President Obama has now started the 'long goodbye' to Afghanistan. There are 34,000 American troops currently there, plus a rainbow of forces from NATO countries. The Taliban – who were not defeated in 2001, they simply went back to their homes – are resurgent, and have in the south and east of the country fought the coalition forces into a stalemate. The Karzai government is monstrously corrupt. Karzai himself is regarded as weak and unable to take a position, unable to confront unpleasant realities - and elections loom. The good news is that elections are happening at all, the bad news is that there is no other presidential candidate who is likely to be any better at the job than Karzai; and indications are that all the alternatives would be significantly worse. Against this background the Obama administration is working to put together what is nowadays called 'the Af-Pak strategy'. A part of that may be the creation of the post of prime minister in Afghanistan which, it is hoped, may dilute the powers of Karzai – but there is no guarantee that the PM would enjoy any better relationship with the premier than does our own.

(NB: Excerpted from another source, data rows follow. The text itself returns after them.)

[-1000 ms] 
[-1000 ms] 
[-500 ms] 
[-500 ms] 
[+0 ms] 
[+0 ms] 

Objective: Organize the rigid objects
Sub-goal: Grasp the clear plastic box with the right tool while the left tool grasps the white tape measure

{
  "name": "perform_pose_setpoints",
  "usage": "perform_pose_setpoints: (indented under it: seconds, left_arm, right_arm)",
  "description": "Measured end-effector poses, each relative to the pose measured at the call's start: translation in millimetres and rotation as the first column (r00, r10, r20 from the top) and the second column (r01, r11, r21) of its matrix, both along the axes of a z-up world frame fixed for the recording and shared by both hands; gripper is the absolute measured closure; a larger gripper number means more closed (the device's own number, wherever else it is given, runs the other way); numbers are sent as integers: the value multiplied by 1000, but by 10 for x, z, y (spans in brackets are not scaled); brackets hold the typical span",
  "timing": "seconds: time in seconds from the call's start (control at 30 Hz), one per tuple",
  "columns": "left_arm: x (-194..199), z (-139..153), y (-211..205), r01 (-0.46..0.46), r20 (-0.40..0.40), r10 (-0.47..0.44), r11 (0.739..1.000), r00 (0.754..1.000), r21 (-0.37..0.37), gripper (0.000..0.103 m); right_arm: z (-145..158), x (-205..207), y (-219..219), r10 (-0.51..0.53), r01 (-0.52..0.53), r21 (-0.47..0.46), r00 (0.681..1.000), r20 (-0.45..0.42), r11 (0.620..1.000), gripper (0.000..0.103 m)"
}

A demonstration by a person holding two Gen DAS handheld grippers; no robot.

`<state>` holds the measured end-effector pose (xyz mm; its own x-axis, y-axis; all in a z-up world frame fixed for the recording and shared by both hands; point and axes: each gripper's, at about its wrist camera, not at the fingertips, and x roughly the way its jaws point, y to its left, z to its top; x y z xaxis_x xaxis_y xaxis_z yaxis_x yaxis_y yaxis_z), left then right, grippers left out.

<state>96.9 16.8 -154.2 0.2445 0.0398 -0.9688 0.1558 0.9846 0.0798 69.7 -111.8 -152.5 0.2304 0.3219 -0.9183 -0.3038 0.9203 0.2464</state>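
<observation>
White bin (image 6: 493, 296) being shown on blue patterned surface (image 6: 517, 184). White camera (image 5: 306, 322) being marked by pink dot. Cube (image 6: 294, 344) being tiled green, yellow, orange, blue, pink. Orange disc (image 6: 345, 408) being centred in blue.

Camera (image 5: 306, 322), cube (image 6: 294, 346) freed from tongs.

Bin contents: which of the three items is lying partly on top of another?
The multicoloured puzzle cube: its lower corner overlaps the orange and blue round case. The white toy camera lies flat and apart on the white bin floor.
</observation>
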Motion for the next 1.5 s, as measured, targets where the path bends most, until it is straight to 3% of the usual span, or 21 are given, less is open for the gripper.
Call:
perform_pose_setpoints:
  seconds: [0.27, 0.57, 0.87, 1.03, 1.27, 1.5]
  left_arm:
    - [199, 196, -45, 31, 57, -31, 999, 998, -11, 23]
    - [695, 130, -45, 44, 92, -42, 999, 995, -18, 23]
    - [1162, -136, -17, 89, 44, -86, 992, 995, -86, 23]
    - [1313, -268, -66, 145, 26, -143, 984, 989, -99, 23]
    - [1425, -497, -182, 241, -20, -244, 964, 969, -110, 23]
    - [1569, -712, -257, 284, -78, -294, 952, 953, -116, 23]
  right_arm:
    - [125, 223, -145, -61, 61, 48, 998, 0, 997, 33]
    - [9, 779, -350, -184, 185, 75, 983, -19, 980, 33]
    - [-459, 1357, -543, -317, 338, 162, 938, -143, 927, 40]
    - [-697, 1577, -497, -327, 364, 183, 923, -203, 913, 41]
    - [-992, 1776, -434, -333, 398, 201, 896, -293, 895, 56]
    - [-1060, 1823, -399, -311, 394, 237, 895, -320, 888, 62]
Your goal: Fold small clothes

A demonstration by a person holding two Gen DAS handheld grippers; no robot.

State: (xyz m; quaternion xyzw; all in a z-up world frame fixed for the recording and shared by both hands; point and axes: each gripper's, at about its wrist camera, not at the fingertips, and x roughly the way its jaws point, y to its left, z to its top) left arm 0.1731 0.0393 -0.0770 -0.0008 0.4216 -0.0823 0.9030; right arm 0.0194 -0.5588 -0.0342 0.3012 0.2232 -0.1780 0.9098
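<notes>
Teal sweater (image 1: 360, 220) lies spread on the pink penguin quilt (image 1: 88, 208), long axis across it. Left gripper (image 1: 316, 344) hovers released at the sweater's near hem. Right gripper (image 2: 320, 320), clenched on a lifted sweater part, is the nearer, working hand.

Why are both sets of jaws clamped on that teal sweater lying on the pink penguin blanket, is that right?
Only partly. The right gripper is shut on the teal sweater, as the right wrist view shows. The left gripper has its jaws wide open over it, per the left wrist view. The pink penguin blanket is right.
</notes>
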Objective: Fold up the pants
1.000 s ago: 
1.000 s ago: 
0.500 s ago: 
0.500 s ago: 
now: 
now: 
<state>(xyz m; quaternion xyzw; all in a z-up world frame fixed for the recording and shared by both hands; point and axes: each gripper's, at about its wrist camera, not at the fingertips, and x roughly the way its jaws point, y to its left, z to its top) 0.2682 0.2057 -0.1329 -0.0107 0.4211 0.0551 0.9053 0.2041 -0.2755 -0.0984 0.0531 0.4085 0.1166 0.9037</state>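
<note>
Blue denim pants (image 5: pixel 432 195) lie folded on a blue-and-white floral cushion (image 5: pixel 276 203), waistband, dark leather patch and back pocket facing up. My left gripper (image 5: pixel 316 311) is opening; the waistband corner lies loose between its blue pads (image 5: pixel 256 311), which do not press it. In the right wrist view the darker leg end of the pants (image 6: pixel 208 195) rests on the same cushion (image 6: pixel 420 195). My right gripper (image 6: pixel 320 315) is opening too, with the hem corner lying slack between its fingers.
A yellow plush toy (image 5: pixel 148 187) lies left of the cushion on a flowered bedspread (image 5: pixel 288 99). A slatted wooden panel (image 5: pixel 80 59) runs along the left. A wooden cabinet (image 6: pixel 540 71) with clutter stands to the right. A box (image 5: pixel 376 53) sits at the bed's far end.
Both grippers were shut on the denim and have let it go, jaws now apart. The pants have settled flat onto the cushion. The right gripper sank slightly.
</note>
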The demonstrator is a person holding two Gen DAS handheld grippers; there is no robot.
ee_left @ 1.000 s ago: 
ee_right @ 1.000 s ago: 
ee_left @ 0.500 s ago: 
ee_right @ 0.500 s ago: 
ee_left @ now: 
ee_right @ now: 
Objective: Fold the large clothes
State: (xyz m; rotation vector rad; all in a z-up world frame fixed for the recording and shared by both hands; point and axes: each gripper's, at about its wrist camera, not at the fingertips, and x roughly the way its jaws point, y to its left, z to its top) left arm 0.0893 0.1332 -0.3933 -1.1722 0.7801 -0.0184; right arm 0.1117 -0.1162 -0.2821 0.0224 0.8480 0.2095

Weakness at the centre has been a consistent feature of Afghan governance for generations, and there is little or no likelihood of strength returning to the centre whoever gets elected. With Pakistan and Afghanistan now joined at the hip in terms of American strategic thinking in the region and a planned US 'surge' of 17,000 troops in Afghanistan in the near future; the need for an exit strategy is ever more urgent as 'drift' is nowhere on the Obama agenda. But surges and diplomatic engagement in Kabul and Islamabad are unlikely to produce the same results as in Iraq – where after seven years a semblance of stability is returning and honourable exit a real possibility. The two countries are like chalk and cheese, and what 'fixes' one may not 'fix' the other. Military might alone is clearly not a winner in Afghanistan, and it is going to take the politicization of the Taliban to radically alter both their own direction as well as that in which Afghanistan is headed. Their participation in the coming election could be a step in the right direction – for us as well as for them.